ACTION ITEM
Give every line of the data again, unchanged, but with no pictures.

COLLECTED MATERIAL

==========

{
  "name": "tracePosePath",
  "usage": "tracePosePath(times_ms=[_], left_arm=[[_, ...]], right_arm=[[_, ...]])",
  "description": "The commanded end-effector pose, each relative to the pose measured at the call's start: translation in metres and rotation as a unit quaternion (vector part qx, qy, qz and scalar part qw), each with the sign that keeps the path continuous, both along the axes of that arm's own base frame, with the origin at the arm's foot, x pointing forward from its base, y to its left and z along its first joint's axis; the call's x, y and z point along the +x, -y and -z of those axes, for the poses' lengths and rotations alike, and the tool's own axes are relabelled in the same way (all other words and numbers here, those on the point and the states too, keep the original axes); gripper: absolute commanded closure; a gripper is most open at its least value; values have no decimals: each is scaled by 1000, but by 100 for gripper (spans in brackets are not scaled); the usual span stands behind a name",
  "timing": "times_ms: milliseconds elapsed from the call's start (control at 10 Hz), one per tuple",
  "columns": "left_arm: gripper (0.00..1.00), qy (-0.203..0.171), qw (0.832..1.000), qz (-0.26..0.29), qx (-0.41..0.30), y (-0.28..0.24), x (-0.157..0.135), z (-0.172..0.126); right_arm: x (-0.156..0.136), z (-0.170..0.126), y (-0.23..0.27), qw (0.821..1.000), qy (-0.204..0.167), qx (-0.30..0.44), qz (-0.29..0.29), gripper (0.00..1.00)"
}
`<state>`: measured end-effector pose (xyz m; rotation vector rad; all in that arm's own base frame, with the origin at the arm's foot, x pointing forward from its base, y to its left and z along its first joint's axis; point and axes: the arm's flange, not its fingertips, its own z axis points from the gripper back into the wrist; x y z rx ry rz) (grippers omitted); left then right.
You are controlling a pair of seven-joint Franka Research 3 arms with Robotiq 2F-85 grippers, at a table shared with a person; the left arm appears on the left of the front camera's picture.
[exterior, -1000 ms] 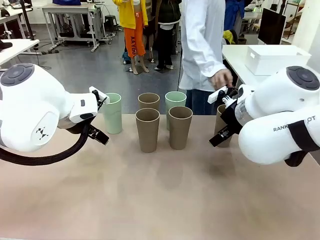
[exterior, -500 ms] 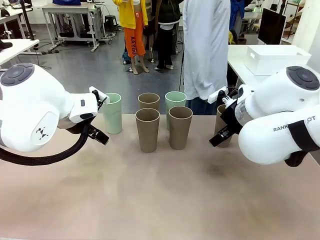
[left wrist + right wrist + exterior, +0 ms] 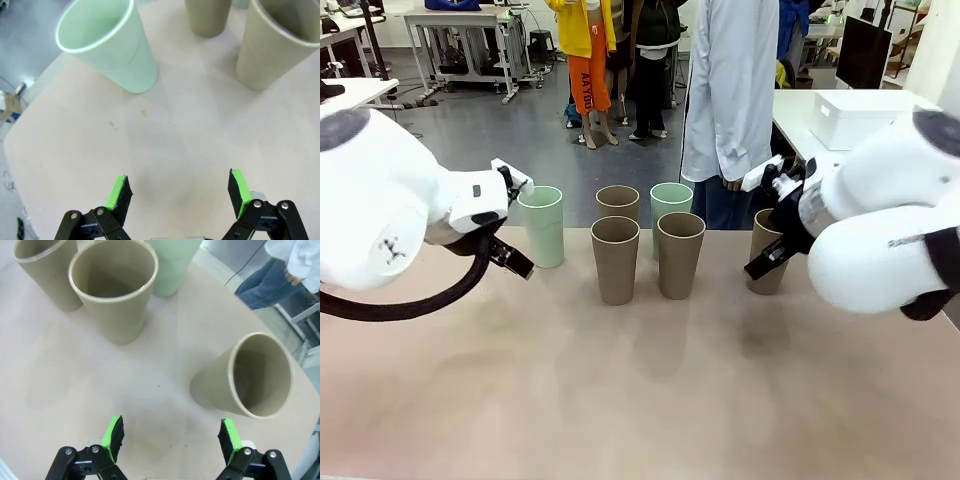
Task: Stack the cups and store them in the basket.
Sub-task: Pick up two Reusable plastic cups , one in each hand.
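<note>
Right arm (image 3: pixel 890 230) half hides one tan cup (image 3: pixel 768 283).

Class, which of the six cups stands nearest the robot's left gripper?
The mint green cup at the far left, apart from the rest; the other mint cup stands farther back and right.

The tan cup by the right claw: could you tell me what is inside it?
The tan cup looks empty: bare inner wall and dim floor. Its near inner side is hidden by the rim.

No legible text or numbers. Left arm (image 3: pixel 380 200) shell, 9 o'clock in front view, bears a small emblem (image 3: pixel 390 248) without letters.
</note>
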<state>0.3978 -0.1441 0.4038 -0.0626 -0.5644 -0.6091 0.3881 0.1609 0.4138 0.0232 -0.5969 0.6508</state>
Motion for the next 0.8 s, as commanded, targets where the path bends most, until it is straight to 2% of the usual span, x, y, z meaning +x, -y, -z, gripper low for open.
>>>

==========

SOLVED EXERCISE
{
  "name": "tracePosePath",
  "usage": "tracePosePath(times_ms=[_], left_arm=[[_, ...]], right_arm=[[_, ...]])",
  "description": "The commanded end-effector pose, each relative to the pose measured at the call's start: translation in metres and rotation as a unit quaternion (vector part qx, qy, qz and scalar part qw), each with the sign that keeps the path continuous, both along the axes of that arm's own base frame, with the origin at the arm's foot, x pointing forward from its base, y to its left and z along its first joint's axis; the call's x, y and z point along the +x, -y and -z of those axes, for the poses' lengths and rotations alike, and the tool's own axes are relabelled in the same way (all other words and numbers here, those on the point and the states too, keep the original axes); gripper: absolute commanded closure; a gripper is most open at its least value; values have no decimals: each is scaled by 1000, but by 100 for gripper (spans in brackets are not scaled); the usual span stands behind a name",
  "timing": "times_ms: milliseconds elapsed from the call's start (control at 10 Hz), one per tuple",
  "columns": "left_arm: gripper (0.00..1.00), qy (-0.203..0.171), qw (0.832..1.000), qz (-0.26..0.29), qx (-0.41..0.30), y (-0.28..0.24), x (-0.157..0.135), z (-0.172..0.126); right_arm: x (-0.156..0.136), z (-0.170..0.126), y (-0.23..0.27), qw (0.821..1.000), qy (-0.204..0.167), qx (-0.30..0.44), qz (-0.29..0.29), gripper (0.00..1.00)"
}
`<state>`: measured end-effector pose (xyz m; rotation vector rad; all in that arm's own base frame, with the origin at the arm's foot, x pointing forward from its base, y to its left and z along its first joint's axis; point and axes: the arm's flange, not its fingertips, its own z axis points from the gripper back into the wrist; x y z rx ry rz) (grippers omitted); left then right.
You are controlling a pair of seven-joint Franka Research 3 arms with Robotiq 2F-85 grippers, at a table shared with a person; the left arm appears on the left of the front camera's picture.
[exterior, -1000 ms] 
[exterior, -500 ms] 
[left wrist + right wrist + exterior, +0 ms] 
Task: Stack the cups and store them in the basket.
Sub-task: Pick up two Reusable plastic cups , one in each hand.
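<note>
Right arm (image 3: pixel 890 230) half hides one tan cup (image 3: pixel 768 283).

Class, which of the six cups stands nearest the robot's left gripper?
The mint green cup at the far left, apart from the rest; the other mint cup stands farther back and right.

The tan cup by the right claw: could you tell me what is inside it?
The tan cup looks empty: bare inner wall and dim floor. Its near inner side is hidden by the rim.

No legible text or numbers. Left arm (image 3: pixel 380 200) shell, 9 o'clock in front view, bears a small emblem (image 3: pixel 390 248) without letters.
</note>
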<state>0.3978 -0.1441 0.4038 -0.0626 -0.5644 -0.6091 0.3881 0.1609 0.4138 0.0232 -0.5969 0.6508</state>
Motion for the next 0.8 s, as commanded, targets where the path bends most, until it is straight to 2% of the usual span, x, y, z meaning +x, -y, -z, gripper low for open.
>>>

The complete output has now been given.